WHAT YOU ARE ASKED TO DO: Scan the data below for the string "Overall". Show every line where it turns up.

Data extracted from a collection
══════════
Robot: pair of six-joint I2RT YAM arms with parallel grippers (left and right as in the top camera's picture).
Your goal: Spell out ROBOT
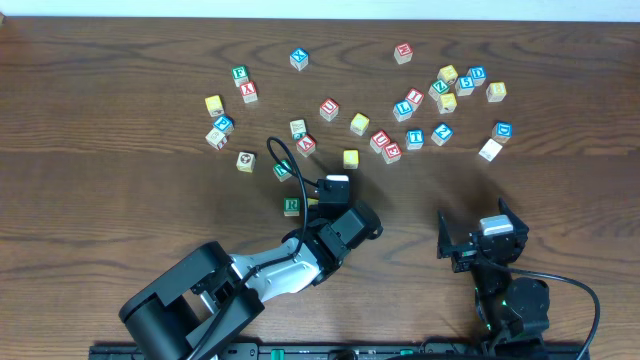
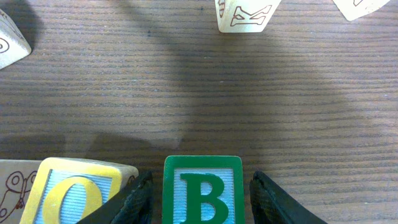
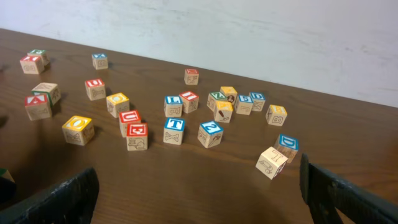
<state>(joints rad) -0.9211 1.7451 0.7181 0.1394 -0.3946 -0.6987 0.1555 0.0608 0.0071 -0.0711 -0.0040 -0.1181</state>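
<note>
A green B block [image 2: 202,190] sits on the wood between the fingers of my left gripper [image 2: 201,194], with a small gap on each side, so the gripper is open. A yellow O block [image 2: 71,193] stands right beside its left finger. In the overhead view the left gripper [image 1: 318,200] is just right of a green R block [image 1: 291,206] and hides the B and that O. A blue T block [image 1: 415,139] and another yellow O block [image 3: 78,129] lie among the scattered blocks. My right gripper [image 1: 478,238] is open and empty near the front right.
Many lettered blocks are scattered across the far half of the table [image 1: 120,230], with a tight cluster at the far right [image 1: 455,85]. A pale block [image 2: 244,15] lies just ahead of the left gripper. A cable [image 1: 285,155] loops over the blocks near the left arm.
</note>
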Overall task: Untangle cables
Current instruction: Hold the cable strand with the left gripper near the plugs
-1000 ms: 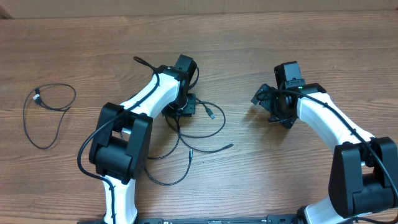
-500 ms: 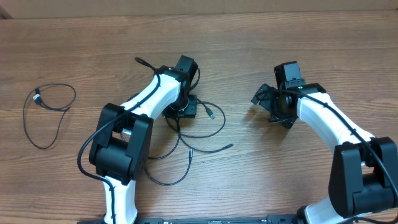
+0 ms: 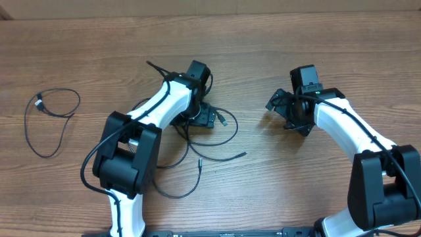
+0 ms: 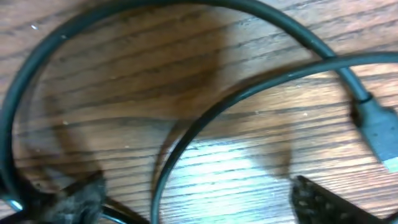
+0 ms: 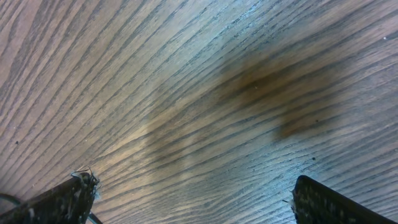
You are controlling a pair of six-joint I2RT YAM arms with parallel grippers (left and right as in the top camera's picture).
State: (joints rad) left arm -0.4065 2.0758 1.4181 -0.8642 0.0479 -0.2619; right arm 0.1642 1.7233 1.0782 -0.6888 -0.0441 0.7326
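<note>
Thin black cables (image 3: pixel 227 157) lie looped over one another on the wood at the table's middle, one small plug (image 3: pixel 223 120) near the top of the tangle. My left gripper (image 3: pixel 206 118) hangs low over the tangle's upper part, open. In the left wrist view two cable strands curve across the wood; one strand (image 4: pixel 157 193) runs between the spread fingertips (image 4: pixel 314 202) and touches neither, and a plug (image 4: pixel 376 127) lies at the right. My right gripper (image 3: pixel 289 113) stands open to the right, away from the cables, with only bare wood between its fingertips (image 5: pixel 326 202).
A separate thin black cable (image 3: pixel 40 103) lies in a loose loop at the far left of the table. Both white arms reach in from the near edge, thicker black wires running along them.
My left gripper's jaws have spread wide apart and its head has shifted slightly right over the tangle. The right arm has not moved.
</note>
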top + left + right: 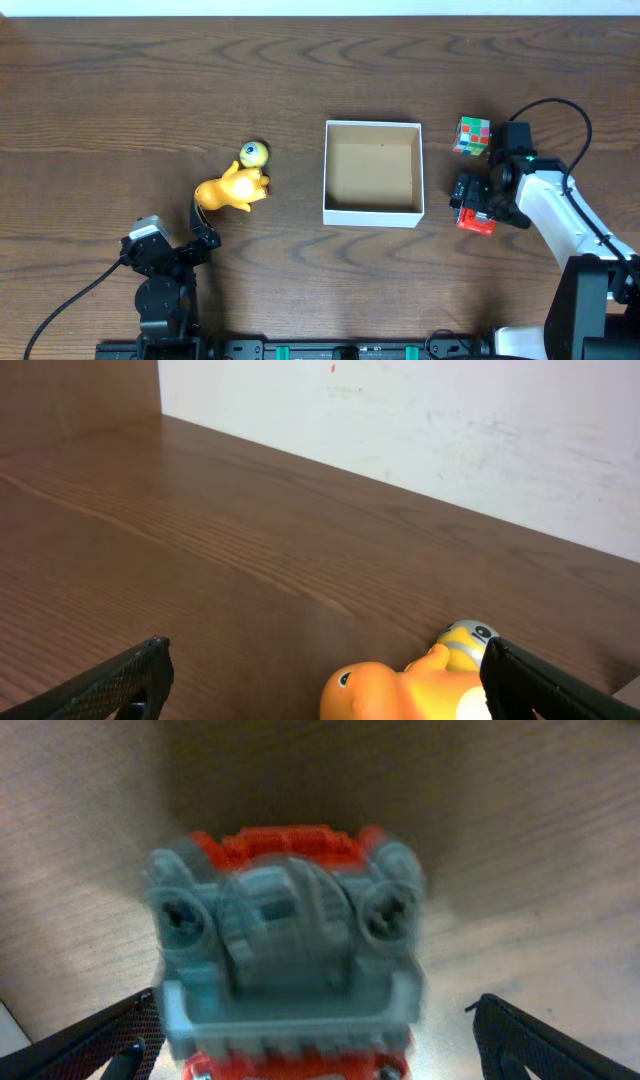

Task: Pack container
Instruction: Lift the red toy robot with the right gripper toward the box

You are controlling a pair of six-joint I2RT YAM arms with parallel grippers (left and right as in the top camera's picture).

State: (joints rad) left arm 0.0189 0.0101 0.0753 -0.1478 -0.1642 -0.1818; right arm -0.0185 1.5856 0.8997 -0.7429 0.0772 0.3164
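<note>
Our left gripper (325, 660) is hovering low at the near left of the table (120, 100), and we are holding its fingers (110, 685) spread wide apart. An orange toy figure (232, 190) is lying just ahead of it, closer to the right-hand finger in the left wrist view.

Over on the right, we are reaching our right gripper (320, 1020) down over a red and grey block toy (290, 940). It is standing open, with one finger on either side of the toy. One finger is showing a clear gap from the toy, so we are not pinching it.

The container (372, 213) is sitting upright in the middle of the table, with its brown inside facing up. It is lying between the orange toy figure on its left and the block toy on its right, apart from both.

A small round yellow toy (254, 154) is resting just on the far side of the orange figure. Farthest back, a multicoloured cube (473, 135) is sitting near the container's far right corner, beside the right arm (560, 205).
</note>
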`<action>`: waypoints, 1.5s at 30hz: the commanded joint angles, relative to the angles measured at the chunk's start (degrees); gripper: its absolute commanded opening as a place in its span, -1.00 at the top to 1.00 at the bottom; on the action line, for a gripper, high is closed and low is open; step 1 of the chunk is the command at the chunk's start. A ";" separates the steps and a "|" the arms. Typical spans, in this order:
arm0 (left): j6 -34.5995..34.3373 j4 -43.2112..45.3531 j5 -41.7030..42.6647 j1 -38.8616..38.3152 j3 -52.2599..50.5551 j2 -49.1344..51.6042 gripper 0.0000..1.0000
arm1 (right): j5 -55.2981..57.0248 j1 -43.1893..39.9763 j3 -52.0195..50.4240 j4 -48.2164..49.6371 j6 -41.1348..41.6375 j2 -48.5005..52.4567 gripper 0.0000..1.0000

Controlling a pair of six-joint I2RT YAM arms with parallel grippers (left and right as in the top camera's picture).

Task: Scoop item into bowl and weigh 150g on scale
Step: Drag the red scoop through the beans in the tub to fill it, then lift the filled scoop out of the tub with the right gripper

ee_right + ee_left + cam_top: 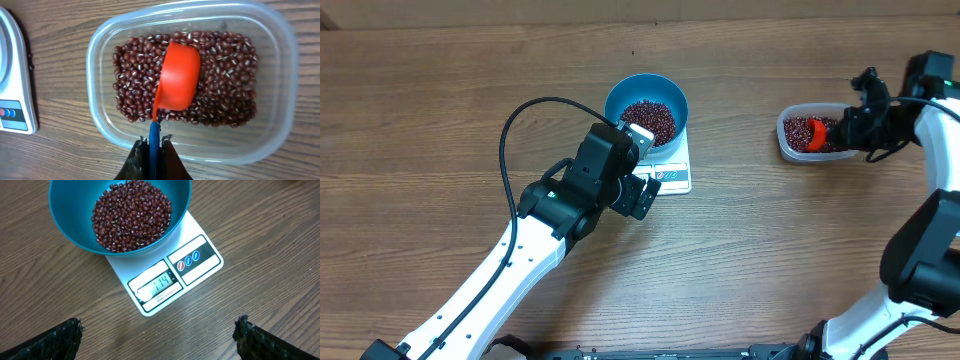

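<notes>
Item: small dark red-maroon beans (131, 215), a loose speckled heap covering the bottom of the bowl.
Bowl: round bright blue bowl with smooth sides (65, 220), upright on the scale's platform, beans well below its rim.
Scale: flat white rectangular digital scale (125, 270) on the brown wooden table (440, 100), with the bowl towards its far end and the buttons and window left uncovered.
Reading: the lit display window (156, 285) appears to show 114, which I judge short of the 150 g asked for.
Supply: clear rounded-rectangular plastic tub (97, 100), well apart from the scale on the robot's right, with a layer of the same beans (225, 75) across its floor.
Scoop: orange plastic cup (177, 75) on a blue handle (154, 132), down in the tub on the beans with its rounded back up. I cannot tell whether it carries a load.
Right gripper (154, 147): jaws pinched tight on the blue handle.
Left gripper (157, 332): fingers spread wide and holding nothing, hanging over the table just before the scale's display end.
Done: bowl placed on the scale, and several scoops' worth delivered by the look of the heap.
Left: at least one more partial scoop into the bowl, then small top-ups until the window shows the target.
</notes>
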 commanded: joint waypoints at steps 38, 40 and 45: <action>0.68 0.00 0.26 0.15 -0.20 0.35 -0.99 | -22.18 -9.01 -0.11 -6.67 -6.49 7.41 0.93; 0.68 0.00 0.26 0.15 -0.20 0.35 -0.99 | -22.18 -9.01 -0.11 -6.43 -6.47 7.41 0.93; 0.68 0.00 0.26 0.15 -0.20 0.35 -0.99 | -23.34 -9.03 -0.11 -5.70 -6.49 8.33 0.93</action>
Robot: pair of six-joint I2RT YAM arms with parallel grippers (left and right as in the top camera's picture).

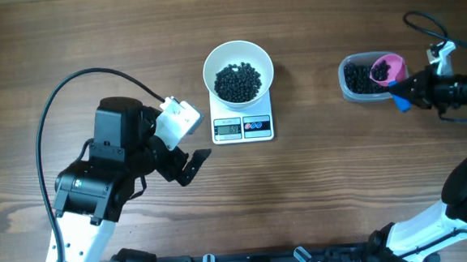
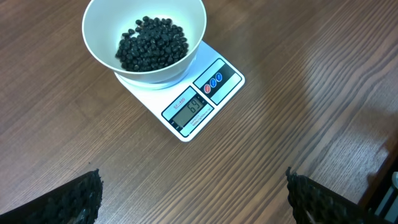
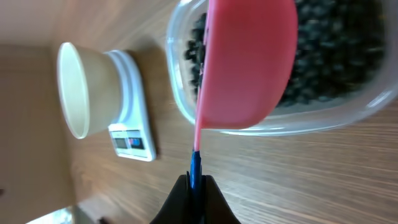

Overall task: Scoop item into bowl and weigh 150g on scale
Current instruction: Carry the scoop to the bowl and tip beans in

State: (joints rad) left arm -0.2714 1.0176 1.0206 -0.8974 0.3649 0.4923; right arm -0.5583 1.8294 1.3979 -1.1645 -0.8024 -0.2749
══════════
REPLY TO THE TASK:
Overall task: Untangle cables
Overall task: Scoop item into bowl and weigh 150g on scale

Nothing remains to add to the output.